● **Instructions for the task**
Set out exactly, line by line, the stretch of data below that begins at the line containing "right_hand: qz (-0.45" and ends at the line containing "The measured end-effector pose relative", with both ends kept.

(Source records)

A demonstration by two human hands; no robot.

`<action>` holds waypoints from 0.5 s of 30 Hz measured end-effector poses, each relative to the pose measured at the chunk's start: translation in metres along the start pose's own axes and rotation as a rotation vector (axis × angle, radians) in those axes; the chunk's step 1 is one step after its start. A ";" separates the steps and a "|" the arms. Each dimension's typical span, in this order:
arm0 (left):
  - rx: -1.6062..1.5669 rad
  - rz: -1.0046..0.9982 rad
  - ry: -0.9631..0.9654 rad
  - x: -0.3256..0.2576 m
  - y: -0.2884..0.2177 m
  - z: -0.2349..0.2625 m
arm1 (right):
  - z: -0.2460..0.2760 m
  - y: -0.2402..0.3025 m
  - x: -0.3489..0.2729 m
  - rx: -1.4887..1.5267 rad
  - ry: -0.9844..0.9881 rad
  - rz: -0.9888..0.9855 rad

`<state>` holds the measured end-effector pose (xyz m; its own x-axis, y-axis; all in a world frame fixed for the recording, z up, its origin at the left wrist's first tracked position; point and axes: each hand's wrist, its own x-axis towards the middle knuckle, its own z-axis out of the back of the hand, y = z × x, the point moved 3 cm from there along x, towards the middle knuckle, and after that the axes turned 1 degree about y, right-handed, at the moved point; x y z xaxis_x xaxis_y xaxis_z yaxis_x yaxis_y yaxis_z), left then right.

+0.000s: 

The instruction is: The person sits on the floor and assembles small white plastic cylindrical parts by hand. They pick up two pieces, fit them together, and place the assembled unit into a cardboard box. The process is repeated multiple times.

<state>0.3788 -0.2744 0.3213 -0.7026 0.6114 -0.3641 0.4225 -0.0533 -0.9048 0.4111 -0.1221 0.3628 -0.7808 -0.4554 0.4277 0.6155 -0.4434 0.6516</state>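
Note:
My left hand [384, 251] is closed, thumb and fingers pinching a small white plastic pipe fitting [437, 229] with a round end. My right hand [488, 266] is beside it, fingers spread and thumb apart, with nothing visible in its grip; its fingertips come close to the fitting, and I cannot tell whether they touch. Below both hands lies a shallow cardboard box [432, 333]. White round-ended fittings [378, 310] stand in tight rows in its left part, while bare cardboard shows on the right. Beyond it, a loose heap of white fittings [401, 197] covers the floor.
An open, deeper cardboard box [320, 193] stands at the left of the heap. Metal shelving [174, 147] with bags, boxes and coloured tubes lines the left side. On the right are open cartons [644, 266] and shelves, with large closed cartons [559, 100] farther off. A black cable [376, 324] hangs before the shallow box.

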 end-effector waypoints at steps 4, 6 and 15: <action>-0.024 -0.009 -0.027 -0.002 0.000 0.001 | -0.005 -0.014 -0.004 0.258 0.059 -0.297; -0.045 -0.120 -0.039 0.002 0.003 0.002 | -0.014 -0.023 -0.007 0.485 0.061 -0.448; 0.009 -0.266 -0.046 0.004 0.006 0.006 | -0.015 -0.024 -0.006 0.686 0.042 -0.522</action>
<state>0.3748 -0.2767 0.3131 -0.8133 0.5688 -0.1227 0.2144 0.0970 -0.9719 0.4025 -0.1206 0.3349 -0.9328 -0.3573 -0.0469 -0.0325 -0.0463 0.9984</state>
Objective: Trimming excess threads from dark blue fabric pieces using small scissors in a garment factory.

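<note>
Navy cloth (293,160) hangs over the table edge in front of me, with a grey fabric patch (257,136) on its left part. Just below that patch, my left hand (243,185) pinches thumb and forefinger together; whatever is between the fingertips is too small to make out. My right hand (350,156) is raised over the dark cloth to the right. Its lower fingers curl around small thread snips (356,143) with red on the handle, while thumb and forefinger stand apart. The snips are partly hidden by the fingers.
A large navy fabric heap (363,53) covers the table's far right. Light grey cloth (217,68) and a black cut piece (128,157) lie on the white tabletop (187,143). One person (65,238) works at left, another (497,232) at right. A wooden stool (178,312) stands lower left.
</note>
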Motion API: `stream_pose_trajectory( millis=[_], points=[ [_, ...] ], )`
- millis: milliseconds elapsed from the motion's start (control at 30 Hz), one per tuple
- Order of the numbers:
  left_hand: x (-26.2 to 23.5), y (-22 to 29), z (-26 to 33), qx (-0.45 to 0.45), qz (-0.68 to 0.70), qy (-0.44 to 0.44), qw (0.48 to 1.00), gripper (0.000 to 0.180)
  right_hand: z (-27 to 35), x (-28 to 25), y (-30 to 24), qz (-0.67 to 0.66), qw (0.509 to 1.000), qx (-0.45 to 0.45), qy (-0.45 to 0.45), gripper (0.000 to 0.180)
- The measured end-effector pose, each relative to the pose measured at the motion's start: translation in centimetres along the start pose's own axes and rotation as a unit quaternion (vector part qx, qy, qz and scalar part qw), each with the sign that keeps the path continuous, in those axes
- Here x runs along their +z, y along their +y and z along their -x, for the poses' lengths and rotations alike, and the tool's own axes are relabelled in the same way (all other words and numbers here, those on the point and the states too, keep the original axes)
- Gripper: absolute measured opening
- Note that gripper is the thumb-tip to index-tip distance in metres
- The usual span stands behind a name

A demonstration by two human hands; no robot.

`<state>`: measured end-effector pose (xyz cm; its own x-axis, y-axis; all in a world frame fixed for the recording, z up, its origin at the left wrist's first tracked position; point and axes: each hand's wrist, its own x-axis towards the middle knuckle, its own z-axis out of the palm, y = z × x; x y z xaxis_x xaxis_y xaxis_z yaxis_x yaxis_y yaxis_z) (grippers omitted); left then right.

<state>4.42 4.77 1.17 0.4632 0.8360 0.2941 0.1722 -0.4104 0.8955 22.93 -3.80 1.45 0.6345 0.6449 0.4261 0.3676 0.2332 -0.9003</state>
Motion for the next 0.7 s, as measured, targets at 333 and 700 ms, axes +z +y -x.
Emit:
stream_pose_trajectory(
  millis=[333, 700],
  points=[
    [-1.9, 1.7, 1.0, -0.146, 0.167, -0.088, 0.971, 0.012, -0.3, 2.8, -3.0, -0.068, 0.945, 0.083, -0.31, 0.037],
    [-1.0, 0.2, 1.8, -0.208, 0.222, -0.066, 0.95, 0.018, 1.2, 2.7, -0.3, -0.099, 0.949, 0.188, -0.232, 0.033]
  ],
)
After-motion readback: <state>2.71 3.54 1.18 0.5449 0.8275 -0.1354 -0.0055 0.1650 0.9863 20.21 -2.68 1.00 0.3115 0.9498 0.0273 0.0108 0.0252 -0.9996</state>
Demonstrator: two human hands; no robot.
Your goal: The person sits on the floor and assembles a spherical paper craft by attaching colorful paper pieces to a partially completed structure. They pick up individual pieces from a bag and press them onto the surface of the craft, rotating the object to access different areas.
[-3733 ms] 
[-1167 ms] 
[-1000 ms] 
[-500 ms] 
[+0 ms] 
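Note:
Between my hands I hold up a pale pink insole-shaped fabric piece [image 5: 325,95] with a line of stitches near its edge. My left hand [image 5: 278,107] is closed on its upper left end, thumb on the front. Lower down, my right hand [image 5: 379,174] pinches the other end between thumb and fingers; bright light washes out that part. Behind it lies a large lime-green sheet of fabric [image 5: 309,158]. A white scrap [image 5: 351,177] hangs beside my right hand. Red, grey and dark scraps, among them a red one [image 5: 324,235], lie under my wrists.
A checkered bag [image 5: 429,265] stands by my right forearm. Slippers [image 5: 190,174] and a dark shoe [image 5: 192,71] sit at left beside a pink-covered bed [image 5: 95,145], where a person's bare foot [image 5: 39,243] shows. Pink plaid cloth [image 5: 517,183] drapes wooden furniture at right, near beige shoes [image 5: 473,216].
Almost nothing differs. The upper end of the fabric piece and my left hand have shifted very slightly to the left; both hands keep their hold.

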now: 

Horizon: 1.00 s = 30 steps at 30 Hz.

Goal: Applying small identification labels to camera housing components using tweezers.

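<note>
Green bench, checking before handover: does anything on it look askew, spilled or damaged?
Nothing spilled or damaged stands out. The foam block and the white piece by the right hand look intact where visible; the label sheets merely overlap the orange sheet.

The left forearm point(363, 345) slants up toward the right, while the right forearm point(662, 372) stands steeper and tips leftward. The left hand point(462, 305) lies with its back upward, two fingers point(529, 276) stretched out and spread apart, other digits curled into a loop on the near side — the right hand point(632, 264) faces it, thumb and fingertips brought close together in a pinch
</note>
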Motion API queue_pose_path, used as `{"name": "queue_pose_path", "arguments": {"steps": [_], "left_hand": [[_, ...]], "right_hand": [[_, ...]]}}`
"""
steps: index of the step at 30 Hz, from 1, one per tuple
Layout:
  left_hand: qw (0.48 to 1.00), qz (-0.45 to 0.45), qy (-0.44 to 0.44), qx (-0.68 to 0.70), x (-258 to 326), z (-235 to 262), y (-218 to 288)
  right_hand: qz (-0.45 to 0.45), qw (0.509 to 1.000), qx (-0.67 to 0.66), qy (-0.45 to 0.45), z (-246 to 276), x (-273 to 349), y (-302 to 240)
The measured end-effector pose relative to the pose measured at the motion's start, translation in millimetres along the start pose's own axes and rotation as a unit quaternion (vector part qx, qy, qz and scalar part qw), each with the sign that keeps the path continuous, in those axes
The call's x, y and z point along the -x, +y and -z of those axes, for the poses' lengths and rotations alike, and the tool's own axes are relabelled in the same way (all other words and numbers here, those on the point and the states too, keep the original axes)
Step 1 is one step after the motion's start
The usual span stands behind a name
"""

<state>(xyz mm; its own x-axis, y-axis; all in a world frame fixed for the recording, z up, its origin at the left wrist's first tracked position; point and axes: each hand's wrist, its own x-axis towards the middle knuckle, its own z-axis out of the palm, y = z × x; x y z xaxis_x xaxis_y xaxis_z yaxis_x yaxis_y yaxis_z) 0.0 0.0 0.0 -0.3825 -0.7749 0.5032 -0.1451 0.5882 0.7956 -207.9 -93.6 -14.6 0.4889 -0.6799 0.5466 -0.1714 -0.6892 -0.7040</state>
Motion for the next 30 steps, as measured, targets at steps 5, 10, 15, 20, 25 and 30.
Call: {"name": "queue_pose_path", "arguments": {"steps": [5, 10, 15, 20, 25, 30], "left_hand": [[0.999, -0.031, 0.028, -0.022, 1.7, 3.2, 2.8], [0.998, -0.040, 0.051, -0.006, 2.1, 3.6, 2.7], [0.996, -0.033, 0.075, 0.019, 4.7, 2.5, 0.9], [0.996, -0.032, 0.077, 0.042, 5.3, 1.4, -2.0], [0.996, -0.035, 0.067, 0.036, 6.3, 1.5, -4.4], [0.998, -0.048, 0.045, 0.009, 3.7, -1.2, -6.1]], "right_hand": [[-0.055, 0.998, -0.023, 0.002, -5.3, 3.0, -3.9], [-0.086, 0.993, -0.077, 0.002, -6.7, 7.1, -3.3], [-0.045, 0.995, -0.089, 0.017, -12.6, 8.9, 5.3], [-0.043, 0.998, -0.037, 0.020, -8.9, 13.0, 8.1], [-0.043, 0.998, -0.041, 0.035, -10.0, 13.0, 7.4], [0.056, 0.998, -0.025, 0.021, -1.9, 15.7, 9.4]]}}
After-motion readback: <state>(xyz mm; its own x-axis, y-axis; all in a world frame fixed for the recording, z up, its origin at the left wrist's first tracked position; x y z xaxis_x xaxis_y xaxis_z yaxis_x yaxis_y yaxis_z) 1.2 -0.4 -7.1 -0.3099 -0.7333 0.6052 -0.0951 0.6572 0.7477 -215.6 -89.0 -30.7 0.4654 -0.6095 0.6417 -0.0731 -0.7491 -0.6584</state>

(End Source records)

● **Answer section**
  right_hand: qz (-0.45 to 0.45), qw (0.509 to 1.000), qx (-0.67 to 0.66), qy (-0.45 to 0.45), z (-246 to 276), x (-273 to 349), y (-302 to 240)
The measured end-effector pose relative to the pose measured at the motion's start, translation in millimetres along the start pose's own axes and rotation as a unit quaternion (vector part qx, qy, qz and scalar part qw), each with the sign that keeps the path continuous, in those axes

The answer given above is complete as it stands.